E non finisce qui. Perché alla fine della riunione, dopo la doccia, tradizione vuole che ci si ritrovi tutti, a notte fonda, intorno ad una tavolata: vincitori e vinti, arbitri e allenatori, organizzatori ed anche i giornalisti, davanti a un menu semplice, uguale per tutti, data anche l’ora tarda, a ridiscutere serenamente di quanto è accaduto sul ring, di progetti per il futuro e d’altro ancora. 

Tutto ciò è il “terzo tempo” del pugilato, di questo sport violento, il più violento che esista, almeno in apparenza, che molti, vorrebbero addirittura abolire. Come la pena di morte.

Questo rituale – che non è stato inventato ieri –  non è che il “terzo tempo” della boxe, molto simile nello spirito e nella tradizione a quello del rugby, e poco simile a quello che si vorrebbe imporre nel calcio.  Il mio collega ed amico Corrado Sannucci così lo definiva pochi giorni fa su Repubblica:

“un sentimento di pace dopo la battaglia, insopportabile per i calciatori, che infatti non lo cercano e non lo vogliono, preferendo l’immagonirsi solitario negli spogliatoi, per continare a covare rabbia e rancore”.

Le cronache calcistiche delle ultime settimane, del resto, registrano episodi dai quali si evince chiaramente che il nostro sport più popolare fa fatica a digerire l’imposizione del “terzo tempo” voluto dalla Lega.

E gli esempi in proposito non mancano. Molti di voi ricorderanno che al termine di Catania-Inter è stato proprio l’arbitro Farina a rifiutarsi di sancire il gesto finale della distensione. Qui, al San Paolo, dopo Napoli-Lazio, il “terzo tempo” offrì lo spunto ad alcuni calciatori di entrambe le squadre per insolentire l’arbitro Rocchi a causa di decisioni non condivise.
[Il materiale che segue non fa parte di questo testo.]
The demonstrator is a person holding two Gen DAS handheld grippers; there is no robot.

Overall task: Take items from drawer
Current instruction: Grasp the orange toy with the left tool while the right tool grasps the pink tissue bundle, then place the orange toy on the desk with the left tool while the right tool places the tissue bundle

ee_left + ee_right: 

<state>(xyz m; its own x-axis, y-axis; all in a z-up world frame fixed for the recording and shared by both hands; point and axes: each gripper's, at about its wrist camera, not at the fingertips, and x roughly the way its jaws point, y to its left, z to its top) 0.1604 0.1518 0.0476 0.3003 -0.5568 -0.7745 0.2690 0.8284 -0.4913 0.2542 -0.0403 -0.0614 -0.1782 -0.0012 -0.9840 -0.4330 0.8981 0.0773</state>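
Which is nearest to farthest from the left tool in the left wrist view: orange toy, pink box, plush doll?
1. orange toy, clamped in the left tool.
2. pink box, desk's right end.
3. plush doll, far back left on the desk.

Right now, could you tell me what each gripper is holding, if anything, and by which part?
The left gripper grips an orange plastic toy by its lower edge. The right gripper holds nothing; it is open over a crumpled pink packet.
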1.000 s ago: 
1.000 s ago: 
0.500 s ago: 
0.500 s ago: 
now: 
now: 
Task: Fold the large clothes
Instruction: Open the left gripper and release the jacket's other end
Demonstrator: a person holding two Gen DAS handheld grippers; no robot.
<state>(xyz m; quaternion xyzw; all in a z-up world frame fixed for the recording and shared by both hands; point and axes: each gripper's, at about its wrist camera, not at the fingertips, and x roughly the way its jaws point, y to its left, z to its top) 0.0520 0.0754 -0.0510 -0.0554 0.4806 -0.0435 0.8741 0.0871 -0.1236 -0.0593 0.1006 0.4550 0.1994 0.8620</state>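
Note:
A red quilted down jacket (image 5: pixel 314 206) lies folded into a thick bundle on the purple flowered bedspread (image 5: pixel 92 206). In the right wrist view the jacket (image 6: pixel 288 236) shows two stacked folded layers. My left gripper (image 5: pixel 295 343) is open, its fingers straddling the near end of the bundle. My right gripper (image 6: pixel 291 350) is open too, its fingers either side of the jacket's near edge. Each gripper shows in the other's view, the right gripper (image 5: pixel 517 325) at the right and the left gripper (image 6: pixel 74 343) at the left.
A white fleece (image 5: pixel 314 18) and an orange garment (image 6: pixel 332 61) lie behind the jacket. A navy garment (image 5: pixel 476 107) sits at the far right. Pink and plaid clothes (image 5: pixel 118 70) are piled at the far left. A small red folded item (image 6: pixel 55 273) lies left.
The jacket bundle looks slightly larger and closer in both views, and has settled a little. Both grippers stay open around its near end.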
E l’elenco potrebbe continuare.
La verità è che il “terzo tempo” non lo si può imporre dall’esterno, così, di punto in bianco, come la democrazia in certi paesi, ma va maturato col tempo, perché deve scaturire dall’intimo degli atleti, dalla tradizione, dalla cultura stessa di una disciplina, dall’anima dei protagonisti.
Nel pugilato, come nel rugby, il gesto distensivo finale scaturisce dalla mentalità, dalla cultura delle rispettive discipline.

Ricordo che in un mondiale dei medi Wbu , nel ’98, tra Agostino Cardamone e Silvio Branco, Cardamone mise ko l’avversario alla decima ripresa. E subito dopo, anziché esultare, si avvicinò a Branco che era ancora a terra, e si preoccupò delle sue condizioni fisiche regalandogli una carezza spontanea con lo stesso guantone con cui pochi istanti prima lo aveva messo ko.
Quel gesto fu ripreso e sottolineato dalle telecamere Rai e Cardamone raccolse – da parte dei giornalisti – più apprezzamenti per quel gesto che non per la fulminea vittoria. E, qualche mese dopo, al pugile irpino fu assegnato anche un premio nazionale “fair play” a Capri.

Questo è il “terzo tempo” nel pugilato, una tradizione antica frutto di una mentalità che nasce nelle palestre di questa disciplina che – come dicevo – molti vorrebbero abolire. Ma chi la conosce la ama perché, sia pure ruvidamente, insegna ancora valori giusti a tanti ragazzi.
Il pugilato è anche questo. E’ tutto. GRAZIE “.